Is there any libraries only for light GBM?
Or, should I use custom adopters from the file adopter.py in the Model Training Template?
For a model built with LightGBM, I would recommend writing your own custom adapter. I would assume that lightgbm supports serialization/deserialization of models using dill (similar to pickle, but covers more cases), so you can use the DillSerializer auto serializer to handle the saving and loading of your model.

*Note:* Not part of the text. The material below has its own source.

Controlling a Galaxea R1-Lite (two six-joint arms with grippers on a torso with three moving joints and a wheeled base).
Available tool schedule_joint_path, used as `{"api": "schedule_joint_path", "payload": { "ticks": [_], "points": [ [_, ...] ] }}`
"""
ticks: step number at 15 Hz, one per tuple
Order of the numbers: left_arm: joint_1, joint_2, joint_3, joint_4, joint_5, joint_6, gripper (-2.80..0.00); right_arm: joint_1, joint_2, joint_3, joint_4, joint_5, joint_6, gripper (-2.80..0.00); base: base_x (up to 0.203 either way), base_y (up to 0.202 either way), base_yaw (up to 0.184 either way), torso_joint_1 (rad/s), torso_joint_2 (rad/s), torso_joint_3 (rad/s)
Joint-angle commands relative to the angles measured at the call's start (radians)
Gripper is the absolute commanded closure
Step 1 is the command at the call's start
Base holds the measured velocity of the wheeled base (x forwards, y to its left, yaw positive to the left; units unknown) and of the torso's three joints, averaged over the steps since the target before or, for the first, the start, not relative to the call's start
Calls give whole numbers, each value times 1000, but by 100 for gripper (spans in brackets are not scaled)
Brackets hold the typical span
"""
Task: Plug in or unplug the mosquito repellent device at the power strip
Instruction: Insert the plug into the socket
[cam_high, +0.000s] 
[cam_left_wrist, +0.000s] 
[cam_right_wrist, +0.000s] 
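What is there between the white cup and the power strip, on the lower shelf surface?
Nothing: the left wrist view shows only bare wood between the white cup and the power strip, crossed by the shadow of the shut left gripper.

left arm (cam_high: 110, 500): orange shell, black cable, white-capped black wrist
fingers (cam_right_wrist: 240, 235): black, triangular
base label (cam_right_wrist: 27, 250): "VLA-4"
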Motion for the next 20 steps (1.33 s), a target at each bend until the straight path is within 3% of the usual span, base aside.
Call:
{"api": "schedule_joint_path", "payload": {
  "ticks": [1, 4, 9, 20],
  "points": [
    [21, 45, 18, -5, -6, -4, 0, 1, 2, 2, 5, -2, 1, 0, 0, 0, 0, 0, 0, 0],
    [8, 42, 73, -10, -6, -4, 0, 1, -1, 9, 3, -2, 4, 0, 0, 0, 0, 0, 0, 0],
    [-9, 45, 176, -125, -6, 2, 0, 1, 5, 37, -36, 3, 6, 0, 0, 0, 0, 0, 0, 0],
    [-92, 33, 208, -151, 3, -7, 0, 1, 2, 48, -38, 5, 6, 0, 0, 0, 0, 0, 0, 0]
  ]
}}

import palantir_models as pm
from palantir_models_serializers import DillSerializer
class LightGbmAdapter(pm.ModelAdapter):
@pm.auto_serialize(
model=DillSerializer(),
)
def __init__(self, model): # you would pass your lightgbm model to the adapter via the init
self.model = model
@classmethod
def api(cls):
# define your api here. Below is an example API showing inputs and outputs
# inputs = {
# "df_in": pm.Pandas(columns=[("input_column", str)]),
# "param_in": pm.Parameter(type=str, default="default_value")
# }
# outputs = {
# "df_out": pm.Pandas(columns=[("output_column", str)])
# }
return inputs, outputs
def predict(self, df_in, param_in):
# this is where you would call the predict method on your lightgbm model
If you haven’t already tried, I would recommend using Code Workspaces for model training as it provides a much more interactive experience allowing model training in Jupyter Notebooks. That way you can debug any issues with your adapter on the fly using any of the available testing methods. For example, once you construct your adapter you can test it using:
# this will return a named tuple with the fields in the tuple matching your
# model adapter api's output fields
my_adapter.run_inference(...) # pass the inputs here
I hope this helps! Let me know if you need any more assistance!
Thank you for your answer.
I haven’t tried yet, so I’ll do it soon.
Besides, can I please ask one more question?
You recommended Code Workspaces and Jupyter Notebook is more familiar and easier for modeling to me, but sometimes it costs more than using Code Repository.
Could you tell me the way to save the cost with COde WOrkspaces?